Yes, it’s true. The Bank of England have interest rates at their lowest ever level since records began. However, we really must keep this in context.


The devil in disguise is inflation. Interest rates must be looked at in conjunction with inflation. Afterall, growth which is less than the rate of inflation means that your money is guaranteed to buy less for you every year where this happens.
So, when we compare the current rate of interest (0.1%) against the current rate of inflation, (0.6% announced 20/01/2021).
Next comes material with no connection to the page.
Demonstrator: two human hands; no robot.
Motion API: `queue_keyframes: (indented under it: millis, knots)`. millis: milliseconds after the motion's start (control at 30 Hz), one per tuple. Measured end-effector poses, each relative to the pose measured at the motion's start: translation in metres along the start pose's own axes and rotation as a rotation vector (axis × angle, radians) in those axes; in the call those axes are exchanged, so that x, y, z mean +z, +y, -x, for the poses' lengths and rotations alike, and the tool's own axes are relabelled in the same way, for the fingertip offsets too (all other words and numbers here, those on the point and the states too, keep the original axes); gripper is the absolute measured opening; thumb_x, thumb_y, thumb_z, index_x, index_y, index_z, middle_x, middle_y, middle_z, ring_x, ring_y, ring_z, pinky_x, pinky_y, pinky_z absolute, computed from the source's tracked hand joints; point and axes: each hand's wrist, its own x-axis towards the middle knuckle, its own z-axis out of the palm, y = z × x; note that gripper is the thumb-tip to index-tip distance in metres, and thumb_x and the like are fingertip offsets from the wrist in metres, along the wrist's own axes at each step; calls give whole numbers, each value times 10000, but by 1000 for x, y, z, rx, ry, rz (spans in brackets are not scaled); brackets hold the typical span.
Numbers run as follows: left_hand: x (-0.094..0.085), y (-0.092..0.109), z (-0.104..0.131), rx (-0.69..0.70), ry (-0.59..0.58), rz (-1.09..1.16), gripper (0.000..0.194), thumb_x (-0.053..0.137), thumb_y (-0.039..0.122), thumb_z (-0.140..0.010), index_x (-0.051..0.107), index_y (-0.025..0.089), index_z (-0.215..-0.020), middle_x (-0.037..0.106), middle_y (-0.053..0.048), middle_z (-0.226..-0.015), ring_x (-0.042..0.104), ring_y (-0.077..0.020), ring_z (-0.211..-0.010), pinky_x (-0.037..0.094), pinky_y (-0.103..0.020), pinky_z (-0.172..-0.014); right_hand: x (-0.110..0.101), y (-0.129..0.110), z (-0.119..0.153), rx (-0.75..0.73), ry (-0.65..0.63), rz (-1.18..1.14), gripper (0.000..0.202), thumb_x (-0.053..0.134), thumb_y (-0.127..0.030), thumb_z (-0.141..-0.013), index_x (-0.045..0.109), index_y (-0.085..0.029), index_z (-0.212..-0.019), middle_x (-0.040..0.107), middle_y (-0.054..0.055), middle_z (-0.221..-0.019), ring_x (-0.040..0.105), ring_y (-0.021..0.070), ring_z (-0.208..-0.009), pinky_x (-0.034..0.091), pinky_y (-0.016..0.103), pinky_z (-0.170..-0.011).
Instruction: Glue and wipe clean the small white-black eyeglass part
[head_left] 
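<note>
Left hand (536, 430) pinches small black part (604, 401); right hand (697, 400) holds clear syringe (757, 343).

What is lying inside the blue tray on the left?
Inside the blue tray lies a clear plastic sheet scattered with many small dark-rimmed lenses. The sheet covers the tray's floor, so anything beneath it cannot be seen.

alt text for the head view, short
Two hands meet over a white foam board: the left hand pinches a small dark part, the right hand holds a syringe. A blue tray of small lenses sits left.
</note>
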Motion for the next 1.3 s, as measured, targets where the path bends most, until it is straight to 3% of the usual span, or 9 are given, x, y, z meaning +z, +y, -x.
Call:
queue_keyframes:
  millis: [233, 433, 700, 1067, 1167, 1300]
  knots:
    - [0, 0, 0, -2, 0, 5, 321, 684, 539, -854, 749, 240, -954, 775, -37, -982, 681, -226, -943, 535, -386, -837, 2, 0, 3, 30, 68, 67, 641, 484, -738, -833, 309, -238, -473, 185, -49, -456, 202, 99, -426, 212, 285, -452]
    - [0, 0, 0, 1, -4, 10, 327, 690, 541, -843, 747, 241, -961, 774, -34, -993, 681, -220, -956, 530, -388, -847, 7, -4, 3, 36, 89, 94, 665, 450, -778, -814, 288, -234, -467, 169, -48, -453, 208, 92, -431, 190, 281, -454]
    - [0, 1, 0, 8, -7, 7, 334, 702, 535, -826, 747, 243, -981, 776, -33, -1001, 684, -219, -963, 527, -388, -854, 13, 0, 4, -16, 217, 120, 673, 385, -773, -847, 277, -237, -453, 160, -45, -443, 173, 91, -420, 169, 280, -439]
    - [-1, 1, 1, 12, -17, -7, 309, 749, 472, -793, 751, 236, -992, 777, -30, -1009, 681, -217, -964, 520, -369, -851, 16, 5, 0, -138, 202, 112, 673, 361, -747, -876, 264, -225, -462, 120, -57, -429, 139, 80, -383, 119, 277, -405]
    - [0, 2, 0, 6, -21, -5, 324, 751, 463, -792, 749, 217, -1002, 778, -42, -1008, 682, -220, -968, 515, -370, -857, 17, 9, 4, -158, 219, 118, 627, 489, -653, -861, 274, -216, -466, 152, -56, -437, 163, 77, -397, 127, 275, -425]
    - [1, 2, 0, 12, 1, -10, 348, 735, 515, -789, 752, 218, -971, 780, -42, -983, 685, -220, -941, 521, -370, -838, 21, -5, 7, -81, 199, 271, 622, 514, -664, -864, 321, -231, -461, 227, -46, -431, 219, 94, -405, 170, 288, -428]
It shows us that for every year this is the case, we’ll be 0.5% worse off.

Let’s illustrate that:


If I have £100 in my bank account today and a service on my car costs exactly £100. Then I can have a fair swap.
However, if we project this out for exactly 1 year and the my money in my bank account is earning 0.1%, then we know that my £100 will be worth £100.10 in a year.
That same service for my car will now have risen by around 0.6% and cost £100.60.
Therefore, my money, whilst still rising in numerical value, has gone down in “real” value. (It can’t buy me as much!)
For every year this goes on, my cash in the bank will be worth less.

Ok… We’re not talking about much difference in the example above, but keep this in mind moving forward with inflation on the rise (new figures show it’s rising) and interest rates projected to remain low. Also, if we’re talking about more money in the example above, the difference would be magnified.